Across the Atlantic, Europe, especially France, too witnessed large protests. General Charles de Gaulle, hailed as the saviour of France twice over, had begun his second seven-year term as the president of the fourth republic in 1968. He held a referendum on his rule later in the year when he became the target of street protests. Although he won it narrowly, he resigned in early 1969, sensing correctly that the tide was running out.

In retrospect, it appears amazing that all these and many more such events could have happened in a single calendar year. Even more astounding is the fact that they were led by sheer numbers of unknown innocent young people, naïve in their firm belief that they could change the world. 

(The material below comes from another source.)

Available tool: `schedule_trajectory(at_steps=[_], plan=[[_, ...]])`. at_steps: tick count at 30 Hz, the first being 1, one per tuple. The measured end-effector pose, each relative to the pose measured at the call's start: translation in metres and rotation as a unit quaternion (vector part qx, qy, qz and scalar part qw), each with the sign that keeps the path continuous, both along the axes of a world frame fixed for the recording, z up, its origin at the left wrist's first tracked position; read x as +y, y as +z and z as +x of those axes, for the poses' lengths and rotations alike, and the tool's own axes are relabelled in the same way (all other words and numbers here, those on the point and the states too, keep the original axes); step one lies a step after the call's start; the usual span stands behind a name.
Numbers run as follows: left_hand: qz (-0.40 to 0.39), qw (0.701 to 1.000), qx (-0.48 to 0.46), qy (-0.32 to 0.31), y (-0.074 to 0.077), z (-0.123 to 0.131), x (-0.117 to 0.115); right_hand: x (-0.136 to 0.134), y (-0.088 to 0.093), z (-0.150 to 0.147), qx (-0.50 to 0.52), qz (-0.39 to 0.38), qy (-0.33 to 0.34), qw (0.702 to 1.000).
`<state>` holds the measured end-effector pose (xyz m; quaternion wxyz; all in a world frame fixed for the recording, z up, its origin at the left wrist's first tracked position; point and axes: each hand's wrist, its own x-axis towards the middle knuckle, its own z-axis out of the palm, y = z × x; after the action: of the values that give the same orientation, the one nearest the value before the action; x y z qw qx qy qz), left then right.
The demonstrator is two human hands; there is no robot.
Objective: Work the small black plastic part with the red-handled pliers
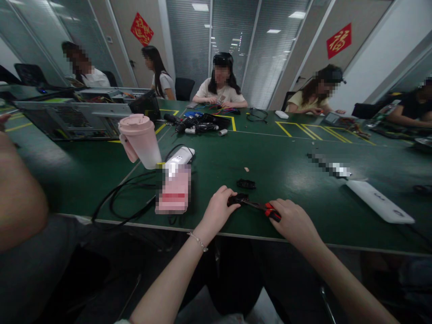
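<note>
Near the table's front edge, my left hand (218,207) pinches a small black part (240,198) between thumb and fingers. My right hand (293,220) is wrapped round the red and black handles of a pair of pliers (258,205). The pliers' jaws point left and meet the black part; whether they grip it is too small to tell. Just beyond lies a second black piece (246,183), touched by neither hand. A little farther back is a tiny tan scrap (246,169).
Left of my hands are a pink cup (140,139), a white power strip (178,157), a blurred pink item (173,191) and black cables (114,198). An open computer case (77,117) stands behind. Another white strip (380,200) lies right. People sit across the table; someone's arm (20,193) is at left.
</note>
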<state>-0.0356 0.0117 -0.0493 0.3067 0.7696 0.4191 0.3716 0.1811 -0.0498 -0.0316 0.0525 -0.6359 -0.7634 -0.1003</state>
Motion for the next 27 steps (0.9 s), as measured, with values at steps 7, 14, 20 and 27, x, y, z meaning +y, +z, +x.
schedule_trajectory(at_steps=[7, 14, 20, 27], plan=[[0.012, 1.0, 0.018, 0.002, -0.0032, -0.0002, 0.0004, 0.0002, 0.0019, -0.0017, 0.01, -0.024, -0.015, 1.0], [0.01, 1.0, 0.016, -0.001, -0.0014, -0.0001, -0.0001, -0.0004, 0.0067, -0.0031, -0.008, -0.028, -0.015, 0.999], [0.005, 1.0, 0.009, 0.002, 0.0019, -0.0001, -0.0012, -0.0005, 0.0064, -0.0031, 0.003, -0.022, -0.013, 1.0], [-0.005, 1.0, 0.004, 0.002, 0.0026, 0.0008, -0.0017, -0.0012, 0.0046, -0.0026, -0.007, -0.013, -0.011, 1.0]])
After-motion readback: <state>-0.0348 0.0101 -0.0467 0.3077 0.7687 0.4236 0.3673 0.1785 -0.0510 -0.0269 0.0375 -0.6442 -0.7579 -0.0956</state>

E J Dionne, in a reflective column in The Washington Post in 2008 on the fading of liberalism, observed that liberalism is the natural ideology of innocence, just as boundless optimism is its hallmark.  

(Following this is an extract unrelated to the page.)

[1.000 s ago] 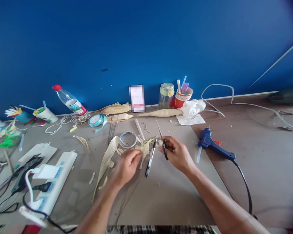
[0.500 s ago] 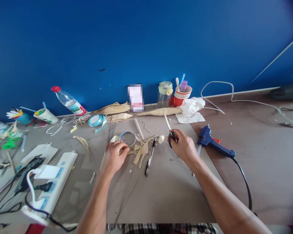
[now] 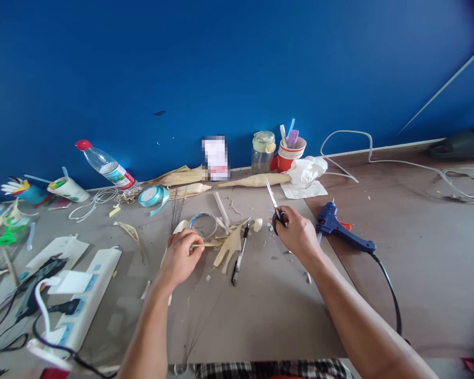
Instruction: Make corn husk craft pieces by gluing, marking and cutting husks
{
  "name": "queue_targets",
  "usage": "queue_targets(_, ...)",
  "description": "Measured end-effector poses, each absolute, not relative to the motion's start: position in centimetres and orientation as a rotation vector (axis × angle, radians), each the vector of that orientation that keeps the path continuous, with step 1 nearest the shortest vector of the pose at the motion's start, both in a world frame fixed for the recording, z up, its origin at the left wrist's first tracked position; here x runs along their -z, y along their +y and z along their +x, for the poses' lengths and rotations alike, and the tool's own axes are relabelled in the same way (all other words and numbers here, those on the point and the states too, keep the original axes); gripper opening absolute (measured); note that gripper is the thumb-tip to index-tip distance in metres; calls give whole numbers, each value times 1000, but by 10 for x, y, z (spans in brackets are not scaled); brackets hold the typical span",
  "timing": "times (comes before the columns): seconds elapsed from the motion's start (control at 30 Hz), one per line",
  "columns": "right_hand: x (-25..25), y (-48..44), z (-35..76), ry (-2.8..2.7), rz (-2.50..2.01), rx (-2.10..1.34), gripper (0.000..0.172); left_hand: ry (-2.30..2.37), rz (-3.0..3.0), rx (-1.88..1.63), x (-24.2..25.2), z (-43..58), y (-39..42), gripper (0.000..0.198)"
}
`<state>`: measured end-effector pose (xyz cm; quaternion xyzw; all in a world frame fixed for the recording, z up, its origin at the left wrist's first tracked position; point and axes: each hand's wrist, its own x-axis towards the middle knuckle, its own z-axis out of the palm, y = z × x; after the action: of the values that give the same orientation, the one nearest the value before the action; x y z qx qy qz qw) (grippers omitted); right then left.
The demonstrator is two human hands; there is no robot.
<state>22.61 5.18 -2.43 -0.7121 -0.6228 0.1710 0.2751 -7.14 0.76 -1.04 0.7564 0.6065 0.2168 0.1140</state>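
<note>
My right hand grips black-handled scissors, whose blades point up and away over the table. On the left, my left hand is closed, fingertips pinching a thin pale strip of husk-like material. Just beyond that hand lies a roll of clear tape. Between the hands are dry husk pieces and a black-and-clear pen lying beside them. A small cream-coloured piece rests near the scissors.
A blue glue gun lies right of my right hand, its cord running toward me. A white power strip is at the left. Along the wall stand a bottle, a jar and red cups; a ribbon roll lies nearer.
A thin strip now shows between my left fingertips, and that hand has turned slightly. My right hand still holds the scissors. The whole view has shifted a little.
</note>
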Motion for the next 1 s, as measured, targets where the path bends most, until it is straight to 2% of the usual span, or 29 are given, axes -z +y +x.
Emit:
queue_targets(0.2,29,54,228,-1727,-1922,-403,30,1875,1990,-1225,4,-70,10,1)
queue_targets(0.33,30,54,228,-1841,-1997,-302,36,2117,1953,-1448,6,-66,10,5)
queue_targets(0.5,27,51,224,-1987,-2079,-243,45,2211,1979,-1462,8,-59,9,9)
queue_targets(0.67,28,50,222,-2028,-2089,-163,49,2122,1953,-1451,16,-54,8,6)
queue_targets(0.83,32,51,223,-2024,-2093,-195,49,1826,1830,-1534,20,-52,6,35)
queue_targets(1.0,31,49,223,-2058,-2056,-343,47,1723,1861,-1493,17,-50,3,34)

We have seen a few such sporadic, spontaneous and exuberant movements since then: the 1975-76 agitations that led to the collapse of Indira Gandhi’s Emergency, the 2008 “Yes we can!” campaign of Barack Obama, the brief flickering of the Anna Hazare movement in 2010, the Arab Spring of 2011 that saw a wholesale overthrow of anciens régimes across North Africa, and the Occupy Wall Street demonstrations of 2011. They gave hope, only to die in no time at all.

It is now clear that something even more precious has been dying ever since: our collective innocence. Half a century after those halcyon days, the world is a very different place. Free speech and liberal thought, the very essence of hope, are under siege everywhere. The prevailing mood varies from deep cynicism to sheer despair. From Hungary to the Maldives and from Turkey to Malaysia, tinpot dictators have grabbed power. Emperor Xi Jinping and Tsar Vladimir Putin have lately perpetuated their rule. No words can describe the vulgarity and inanity of the abomination that is Donald Trump. India, as the veteran diplomat K Shankar Bajpai observed recently, “faces more dangerous challenges than it is even aware of” (The Indian Express, March 30, 2018).  

Ten years after 1968, Buckminster Fuller, that paragon of optimism and high priest of the power of technology, delivered an address in Ahmedabad, where I was at the time teaching at another powerhouse school in the making. He begged the audience to listen to him carefully, because he had many solutions to offer and the time was short. The crowd did not understand him, but applauded politely. He would be roundly booed today at a similar gathering.  

Memories of 1968 bring to mind William Wordsworth: “Bliss it was in that dawn to be alive,/ But to be young was very heaven!” Those young warriors, now aged, can only clutch at the Solomonic wisdom, “This, too, shall pass.”